• **Exercise aim**: Take every line of the material and reproduce it exactly.

>>>

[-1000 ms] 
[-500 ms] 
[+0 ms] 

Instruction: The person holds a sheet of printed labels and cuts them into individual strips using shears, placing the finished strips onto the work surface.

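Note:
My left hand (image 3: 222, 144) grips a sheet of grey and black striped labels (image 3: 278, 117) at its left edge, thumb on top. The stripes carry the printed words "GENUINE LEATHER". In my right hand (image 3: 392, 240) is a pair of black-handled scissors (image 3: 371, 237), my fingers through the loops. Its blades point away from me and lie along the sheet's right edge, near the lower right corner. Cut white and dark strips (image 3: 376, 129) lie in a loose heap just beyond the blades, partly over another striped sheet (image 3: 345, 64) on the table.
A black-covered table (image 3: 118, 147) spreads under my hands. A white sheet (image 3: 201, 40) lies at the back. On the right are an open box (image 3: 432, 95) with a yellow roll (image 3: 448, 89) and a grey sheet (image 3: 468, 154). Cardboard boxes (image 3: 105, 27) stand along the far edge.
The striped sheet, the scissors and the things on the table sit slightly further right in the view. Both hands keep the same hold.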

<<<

• **Task result**:
[-1000 ms] 
[-500 ms] 
[+0 ms] 

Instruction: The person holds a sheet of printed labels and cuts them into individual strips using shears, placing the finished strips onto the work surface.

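Note:
My left hand (image 3: 222, 144) grips a sheet of grey and black striped labels (image 3: 278, 117) at its left edge, thumb on top. The stripes carry the printed words "GENUINE LEATHER". In my right hand (image 3: 392, 240) is a pair of black-handled scissors (image 3: 371, 237), my fingers through the loops. Its blades point away from me and lie along the sheet's right edge, near the lower right corner. Cut white and dark strips (image 3: 376, 129) lie in a loose heap just beyond the blades, partly over another striped sheet (image 3: 345, 64) on the table.
A black-covered table (image 3: 118, 147) spreads under my hands. A white sheet (image 3: 201, 40) lies at the back. On the right are an open box (image 3: 432, 95) with a yellow roll (image 3: 448, 89) and a grey sheet (image 3: 468, 154). Cardboard boxes (image 3: 105, 27) stand along the far edge.
The striped sheet, the scissors and the things on the table sit slightly further right in the view. Both hands keep the same hold.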

This finishes the answer to the exercise.